### ASSIGNMENT
List all the lines in these records that hold "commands".

★ ★ ★ ★ ★

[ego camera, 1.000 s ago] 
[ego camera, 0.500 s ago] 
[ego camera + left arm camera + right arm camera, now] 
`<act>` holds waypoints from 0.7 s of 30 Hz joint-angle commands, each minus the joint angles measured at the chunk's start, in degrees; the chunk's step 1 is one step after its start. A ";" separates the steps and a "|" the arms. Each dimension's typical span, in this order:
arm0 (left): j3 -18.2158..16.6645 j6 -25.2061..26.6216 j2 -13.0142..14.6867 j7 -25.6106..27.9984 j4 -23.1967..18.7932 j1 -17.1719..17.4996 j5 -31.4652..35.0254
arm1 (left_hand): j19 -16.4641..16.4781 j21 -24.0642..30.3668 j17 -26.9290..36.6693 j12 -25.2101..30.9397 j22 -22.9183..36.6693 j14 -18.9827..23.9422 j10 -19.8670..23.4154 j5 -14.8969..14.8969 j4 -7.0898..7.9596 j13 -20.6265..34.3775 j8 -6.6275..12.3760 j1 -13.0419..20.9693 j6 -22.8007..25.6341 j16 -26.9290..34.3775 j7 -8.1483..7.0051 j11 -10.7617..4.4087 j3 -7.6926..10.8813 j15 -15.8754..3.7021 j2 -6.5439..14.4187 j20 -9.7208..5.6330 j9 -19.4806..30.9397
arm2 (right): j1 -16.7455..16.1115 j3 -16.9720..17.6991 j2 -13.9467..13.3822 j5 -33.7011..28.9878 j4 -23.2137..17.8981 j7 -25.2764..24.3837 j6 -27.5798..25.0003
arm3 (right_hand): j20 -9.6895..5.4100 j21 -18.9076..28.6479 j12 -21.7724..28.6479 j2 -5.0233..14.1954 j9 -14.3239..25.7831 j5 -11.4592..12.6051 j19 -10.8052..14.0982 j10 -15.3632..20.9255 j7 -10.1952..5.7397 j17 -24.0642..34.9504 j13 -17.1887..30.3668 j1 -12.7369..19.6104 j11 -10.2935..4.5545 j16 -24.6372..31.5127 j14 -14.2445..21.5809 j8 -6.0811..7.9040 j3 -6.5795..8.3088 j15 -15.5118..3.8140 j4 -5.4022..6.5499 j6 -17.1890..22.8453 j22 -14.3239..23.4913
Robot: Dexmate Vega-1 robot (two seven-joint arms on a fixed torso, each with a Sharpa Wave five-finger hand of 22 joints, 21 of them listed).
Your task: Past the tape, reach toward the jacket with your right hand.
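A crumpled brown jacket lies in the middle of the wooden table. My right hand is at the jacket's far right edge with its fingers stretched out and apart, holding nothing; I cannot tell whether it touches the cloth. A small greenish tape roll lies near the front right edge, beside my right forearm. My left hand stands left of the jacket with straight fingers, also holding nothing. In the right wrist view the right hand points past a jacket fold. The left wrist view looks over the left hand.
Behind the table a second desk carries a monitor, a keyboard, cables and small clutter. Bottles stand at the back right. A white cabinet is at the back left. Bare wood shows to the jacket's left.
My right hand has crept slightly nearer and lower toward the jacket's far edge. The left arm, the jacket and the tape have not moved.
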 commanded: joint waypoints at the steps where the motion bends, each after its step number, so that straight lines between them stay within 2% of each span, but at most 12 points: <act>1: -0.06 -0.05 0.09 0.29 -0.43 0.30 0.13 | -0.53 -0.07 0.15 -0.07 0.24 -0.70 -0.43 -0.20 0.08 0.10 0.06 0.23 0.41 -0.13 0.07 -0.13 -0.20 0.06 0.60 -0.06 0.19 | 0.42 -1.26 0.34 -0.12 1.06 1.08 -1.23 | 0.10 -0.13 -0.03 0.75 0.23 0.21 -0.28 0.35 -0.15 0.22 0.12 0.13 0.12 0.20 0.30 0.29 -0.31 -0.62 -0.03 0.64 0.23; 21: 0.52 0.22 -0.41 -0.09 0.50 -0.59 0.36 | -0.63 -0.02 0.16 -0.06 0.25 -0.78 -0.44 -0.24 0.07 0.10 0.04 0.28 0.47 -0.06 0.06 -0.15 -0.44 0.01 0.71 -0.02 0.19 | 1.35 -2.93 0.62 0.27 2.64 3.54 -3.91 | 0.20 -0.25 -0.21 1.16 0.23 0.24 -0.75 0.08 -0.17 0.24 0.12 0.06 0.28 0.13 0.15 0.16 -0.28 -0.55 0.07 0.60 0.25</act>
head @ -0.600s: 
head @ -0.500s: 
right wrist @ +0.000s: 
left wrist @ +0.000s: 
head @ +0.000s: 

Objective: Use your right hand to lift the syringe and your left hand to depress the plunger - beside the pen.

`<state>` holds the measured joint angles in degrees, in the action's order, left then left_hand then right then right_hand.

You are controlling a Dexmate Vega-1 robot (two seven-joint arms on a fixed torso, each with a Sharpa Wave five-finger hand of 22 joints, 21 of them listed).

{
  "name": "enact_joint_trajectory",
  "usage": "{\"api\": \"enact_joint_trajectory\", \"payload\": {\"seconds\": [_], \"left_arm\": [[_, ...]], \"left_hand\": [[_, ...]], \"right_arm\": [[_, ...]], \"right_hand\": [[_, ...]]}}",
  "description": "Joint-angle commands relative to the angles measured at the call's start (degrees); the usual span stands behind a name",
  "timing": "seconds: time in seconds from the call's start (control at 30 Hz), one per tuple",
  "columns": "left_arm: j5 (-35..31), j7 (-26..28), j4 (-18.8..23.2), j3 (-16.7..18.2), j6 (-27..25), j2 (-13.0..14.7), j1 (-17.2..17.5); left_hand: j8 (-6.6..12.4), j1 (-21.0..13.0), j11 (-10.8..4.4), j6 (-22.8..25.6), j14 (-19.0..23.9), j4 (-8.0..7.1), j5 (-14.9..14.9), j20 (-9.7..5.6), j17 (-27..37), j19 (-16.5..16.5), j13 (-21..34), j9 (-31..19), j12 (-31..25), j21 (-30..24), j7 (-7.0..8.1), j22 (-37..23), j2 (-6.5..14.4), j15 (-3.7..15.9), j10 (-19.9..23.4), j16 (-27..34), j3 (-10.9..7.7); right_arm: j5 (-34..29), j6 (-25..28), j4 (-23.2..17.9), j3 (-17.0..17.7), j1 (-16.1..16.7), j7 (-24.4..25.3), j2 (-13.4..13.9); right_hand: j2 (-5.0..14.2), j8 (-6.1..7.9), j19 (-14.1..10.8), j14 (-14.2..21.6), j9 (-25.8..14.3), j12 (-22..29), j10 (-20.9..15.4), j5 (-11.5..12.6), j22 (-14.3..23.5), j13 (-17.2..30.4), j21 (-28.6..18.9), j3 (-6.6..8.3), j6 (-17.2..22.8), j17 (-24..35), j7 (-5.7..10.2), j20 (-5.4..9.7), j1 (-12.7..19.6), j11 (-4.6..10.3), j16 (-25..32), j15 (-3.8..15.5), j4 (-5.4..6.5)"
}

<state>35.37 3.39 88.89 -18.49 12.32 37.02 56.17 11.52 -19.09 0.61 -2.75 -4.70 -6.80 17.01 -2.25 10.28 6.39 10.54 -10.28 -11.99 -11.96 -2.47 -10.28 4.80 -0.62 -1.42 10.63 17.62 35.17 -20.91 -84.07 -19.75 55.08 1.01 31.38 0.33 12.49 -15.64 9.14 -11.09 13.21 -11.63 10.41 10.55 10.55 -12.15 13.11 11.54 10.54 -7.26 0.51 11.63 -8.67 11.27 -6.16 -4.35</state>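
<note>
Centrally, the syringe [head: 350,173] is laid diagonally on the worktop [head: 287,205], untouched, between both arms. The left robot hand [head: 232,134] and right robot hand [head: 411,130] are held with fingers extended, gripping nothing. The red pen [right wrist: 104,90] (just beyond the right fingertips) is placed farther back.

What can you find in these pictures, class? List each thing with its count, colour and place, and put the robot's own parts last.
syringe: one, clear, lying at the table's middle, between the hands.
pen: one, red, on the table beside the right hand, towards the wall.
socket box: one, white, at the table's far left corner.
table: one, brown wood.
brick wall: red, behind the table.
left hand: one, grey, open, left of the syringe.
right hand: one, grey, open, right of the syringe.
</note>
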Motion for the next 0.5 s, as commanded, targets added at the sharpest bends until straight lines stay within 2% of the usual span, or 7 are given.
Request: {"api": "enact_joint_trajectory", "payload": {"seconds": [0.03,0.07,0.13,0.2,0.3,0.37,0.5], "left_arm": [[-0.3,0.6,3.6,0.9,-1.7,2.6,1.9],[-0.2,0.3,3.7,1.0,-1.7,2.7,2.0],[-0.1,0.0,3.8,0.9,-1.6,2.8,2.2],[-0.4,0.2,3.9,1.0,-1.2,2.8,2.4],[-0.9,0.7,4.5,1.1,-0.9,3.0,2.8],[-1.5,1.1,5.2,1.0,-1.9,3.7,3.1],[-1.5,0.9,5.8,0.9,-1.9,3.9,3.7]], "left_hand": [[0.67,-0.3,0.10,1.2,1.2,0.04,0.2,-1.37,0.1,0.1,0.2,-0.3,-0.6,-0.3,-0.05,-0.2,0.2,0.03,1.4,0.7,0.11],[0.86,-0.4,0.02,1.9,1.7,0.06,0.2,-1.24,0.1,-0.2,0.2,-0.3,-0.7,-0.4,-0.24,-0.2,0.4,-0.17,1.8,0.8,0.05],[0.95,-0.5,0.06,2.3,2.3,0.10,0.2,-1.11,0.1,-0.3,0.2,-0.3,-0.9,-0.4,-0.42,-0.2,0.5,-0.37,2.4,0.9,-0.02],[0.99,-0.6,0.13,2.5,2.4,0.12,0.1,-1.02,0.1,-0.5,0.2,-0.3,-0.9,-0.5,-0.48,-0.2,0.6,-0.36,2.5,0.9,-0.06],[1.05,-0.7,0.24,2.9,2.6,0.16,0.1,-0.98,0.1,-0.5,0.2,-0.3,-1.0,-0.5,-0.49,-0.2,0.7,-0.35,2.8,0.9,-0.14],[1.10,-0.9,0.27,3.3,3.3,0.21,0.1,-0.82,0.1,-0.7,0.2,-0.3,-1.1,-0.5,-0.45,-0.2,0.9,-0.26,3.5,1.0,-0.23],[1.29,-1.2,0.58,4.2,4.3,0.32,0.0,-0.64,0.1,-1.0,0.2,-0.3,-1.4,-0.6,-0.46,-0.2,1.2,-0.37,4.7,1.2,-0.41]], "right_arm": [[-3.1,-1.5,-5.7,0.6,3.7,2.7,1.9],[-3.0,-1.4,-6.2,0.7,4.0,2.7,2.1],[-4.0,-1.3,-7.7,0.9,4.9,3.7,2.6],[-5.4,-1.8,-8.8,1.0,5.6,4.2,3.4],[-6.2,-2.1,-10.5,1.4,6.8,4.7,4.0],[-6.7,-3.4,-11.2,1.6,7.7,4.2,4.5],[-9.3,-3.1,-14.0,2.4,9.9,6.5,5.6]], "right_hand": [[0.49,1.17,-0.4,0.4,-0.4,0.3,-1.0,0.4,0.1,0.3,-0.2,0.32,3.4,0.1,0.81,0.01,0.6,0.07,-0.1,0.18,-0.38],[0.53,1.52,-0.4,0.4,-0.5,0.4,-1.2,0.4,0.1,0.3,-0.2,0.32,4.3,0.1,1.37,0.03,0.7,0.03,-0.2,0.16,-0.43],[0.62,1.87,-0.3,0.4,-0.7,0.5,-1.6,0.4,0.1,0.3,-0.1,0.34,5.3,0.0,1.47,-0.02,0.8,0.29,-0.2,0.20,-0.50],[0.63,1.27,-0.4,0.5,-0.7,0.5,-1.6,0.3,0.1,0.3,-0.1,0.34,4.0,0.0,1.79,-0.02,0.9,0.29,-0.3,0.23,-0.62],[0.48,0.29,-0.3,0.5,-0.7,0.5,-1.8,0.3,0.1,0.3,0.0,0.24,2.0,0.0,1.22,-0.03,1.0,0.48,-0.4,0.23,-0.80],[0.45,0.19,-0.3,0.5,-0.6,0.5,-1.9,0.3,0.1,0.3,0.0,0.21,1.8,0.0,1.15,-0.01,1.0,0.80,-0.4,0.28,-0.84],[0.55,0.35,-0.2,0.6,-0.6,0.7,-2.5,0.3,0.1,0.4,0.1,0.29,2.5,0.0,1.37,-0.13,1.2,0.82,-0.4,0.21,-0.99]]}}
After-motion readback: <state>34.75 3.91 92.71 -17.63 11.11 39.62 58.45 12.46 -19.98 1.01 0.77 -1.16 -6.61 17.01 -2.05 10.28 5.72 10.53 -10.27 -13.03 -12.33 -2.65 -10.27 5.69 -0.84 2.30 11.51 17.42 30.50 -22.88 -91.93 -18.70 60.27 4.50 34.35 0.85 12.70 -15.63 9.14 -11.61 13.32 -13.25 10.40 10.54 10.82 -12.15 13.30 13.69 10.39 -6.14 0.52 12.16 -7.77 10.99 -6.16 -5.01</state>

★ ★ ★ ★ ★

### PROBLEM SOLUTION
`<act>` holds waypoints from 0.7 s of 30 Hz joint-angle commands, each minus the joint angles measured at the chunk's start, in degrees; the chunk's step 1 is one step after its start. A ";" separates the steps and a "|" the arms. Each dimension's typical span, in this order:
  "description": "Joint-angle commands relative to the angles measured at the call's start (degrees); the usual span stands behind a name",

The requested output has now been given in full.